Rust v10 Patches Posted Ahead Of Expected Merging With Linux 6.1

Written by Michael Larabel in Linux Kernel on 27 September 2022 at 10:43 AM EDT. 49 Comments
Miguel Ojeda who has led the work on the Rust programming language infrastructure support for the Linux kernel today posted the tenth version of these patches. It is these Rust v10 patches that are expected to be mainlined as soon as next week for the Linux 6.1 kernel merge window.

The Rust v10 support for the Linux kernel consists of 27 patches and amounting to 12.5k lines of new code. These patches include adding a number of Rust creates for the kernel development, various C helpers, and the other integration infrastructure. There is also some initial Rust example/sample code for in-kernel usage and enabling of Rust support for x86/x86_64 kernel builds.

This is a smaller Rust patch series compared to earlier and intended for easier upstreaming. Once this work has been mainlined, enabling Rust support for more kernel subsystems and early Rust drivers can then go ahead and through their processes for mainlining.

Linus Torvalds has indicated he wants to merge the initial Rust code for Linux 6.1 with that merge window opening up next week or the week after - depending upon how the final days of Linux 6.0 development plays out.
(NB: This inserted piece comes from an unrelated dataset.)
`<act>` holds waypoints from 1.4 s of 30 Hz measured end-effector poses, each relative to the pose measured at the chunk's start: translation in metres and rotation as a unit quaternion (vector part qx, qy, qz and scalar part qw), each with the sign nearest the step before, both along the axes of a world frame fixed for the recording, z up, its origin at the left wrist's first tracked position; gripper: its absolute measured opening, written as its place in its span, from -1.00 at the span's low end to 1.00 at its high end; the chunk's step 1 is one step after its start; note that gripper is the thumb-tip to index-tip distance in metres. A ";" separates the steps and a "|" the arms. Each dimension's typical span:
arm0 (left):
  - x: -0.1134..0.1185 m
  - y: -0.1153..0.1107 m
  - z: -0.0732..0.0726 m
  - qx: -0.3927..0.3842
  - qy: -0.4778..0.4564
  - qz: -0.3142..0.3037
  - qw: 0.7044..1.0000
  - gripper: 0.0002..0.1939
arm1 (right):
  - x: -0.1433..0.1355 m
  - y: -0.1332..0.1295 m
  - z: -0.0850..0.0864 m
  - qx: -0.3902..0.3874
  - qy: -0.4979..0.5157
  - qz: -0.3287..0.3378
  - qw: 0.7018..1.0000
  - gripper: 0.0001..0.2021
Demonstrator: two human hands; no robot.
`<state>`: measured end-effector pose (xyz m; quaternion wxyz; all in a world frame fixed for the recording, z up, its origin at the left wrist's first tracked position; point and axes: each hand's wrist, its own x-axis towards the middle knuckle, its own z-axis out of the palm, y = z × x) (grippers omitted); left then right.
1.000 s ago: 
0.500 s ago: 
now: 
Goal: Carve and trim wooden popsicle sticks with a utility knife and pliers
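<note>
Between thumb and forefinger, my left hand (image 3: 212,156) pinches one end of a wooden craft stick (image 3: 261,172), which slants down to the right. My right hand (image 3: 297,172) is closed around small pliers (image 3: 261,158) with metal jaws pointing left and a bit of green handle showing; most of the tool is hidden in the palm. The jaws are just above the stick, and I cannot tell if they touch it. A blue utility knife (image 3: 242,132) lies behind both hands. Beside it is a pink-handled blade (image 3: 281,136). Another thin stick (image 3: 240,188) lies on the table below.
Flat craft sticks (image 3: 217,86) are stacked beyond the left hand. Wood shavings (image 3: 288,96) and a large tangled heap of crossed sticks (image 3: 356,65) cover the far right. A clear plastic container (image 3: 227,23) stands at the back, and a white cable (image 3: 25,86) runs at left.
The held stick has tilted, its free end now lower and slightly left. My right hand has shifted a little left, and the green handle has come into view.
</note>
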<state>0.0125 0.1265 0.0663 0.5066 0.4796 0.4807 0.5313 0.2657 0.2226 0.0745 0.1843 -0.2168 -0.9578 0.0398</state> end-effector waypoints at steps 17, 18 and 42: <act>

Today's Rust v10 patches also do indicate this is likely the last version of these patches prior to that mainlining that there are only minimal/trivial changes over the former v9 patches and this v10 is "intended for v6.1...Most of the code has been around in linux-next for some months now. In particular, v9 has been 7 weeks there."

The current Rust for the Linux kernel support is attributed as:
The Rust support is still to be considered experimental. However, support is good enough that kernel developers can start working on the Rust abstractions for subsystems and write drivers and other modules.

Barring any last minute surprises, this initial and optional Rust support will premiere with Linux 6.1.